Friday, June 8, 2012

There are a bunch of bullies where I work. A bunch of the worst kind of bully: The kind that thinks they're not only smarter & better than you, they also believe they're stronger.

These fucks walk around, heads high, know-it-all-ness all shined up and mesmerizing to those less inclined to think for themselves. And they get those duped souls to line the hell up and sip the intoxicating (poisonous?) elixir of the madness they spill.

And get this! People follow them! They don't fight them! They don't stand up and challenge because the bullies act the part and are revered (feared?).

Why all the drama, mama? These assholes are MD's. Pediatricians. And they think they do a better job of parenting your kid than you do. And they are scaring and shaming parents into undertaking invasive newborn treatments for their just birthed babies. And they're doing it by fear and coercion. With one-side research and cries to burn at the stake all that don't comply.

Shhhhh! be quiet, I want to tell you something. A secret: I hate the nursery and all its scrubbed clean babies wrapped in industrial washed blankets in shitty wooden cribs and I hate those f'n doctors in there even more.

Thursday, June 7, 2012

Link woke up at 5:30 this morning. It's been raining since Sunday. I've had bad dreams for the past week and feel like I've been asleep on a bag of rocks when I get out of bed. Have you ever seen The Truman Show? I'm not exactly that paranoid, but I'm not exactly feeling %100 real these days either. Oh, and this has been my VACATION week. No work, but plenty of work.

I want to feel like I've been doing it right for myself, or at least OK'ish. But I don't. I feel like I've been shucking and jiving and as much as I loathe to believe it: I feel like I've been faking it. For me.

I don't feel good. But guess what?! I have too much to fucking do today (again) to focus on it.

Monday, June 4, 2012

They say it's your birthday

It's my mother's birthday today. I didn't remember until I saw some of my cousins posting greetings to her on Facebook. Facebook! You all-knowing, all-freaking thing.

I've been trying to kill my parents so I'm not surprised they aren't on my mind in a traditionally good way. It's been said, I've been told, I'm trying to hear and believe that if I kill them off a little bit at a time, ease them in fragments from my emotional world so they can't hurt me any more. So that it won't sting so much, make me so angry and horribly jangled the next time I have to talk to them or see them.

Maybe it's working? I'm not compelled to call and I don't feel guilty about it. In fact, I feel relieved I don't have to talk to her and hear whether or not my brother already called. And if he did call, how much sooner he did so than I. I don't have to hear how much money she doesn't have to celebrate or listen to confusing and awkwardly strung together stories about her current medical condition.

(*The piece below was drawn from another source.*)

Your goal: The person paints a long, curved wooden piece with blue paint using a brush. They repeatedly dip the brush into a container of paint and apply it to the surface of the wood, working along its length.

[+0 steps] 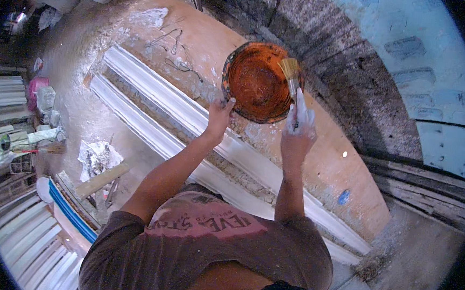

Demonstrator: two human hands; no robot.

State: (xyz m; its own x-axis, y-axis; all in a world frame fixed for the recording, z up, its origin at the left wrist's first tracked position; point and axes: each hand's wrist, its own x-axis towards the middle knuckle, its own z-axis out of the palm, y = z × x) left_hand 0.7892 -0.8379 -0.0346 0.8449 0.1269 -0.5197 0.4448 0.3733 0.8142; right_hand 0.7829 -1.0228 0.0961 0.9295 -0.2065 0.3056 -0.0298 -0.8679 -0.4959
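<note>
An orange-brown round bowl (256, 74) with a dark, worn rim is at the far side of the workbench, its inside stained and scuffed. My left hand (220, 117) grips its near left rim, thumb on top and fingers mostly out of sight beneath. In my right hand (300, 125), which is smeared with white, is a flat paintbrush (290, 73); its pale bristles point up and away over the bowl's right edge. Below both hands, two long white plaster mouldings (161, 89) lie side by side, running diagonally across the board.
Thin dark wire (177, 52) lies on the orange-tan board (325, 124) at the far left. Stacked white mouldings (31, 244) fill the lower left. A light blue wall (406, 44) rises at far right. A crumpled white sheet (97, 160) and a wooden strip (101, 180) lie left of me.
</note>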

I started crying yesterday while my husband was talking to me about all of our online accounts and how to access them. He was standing behind me and felt miles tall while I sat in my chair looking up at him. Instantly, instantly I felt 14 years old and I was being blamed for something I hadn't done.

I need to loosen their grip on me. I'm not light-hearted and I can't pretend I don't feel this way. I have kids to raise and a husband to love and I have no more time for their omnipresent judgment.

So, today, on the day of her birth I hope she dies a little bit more.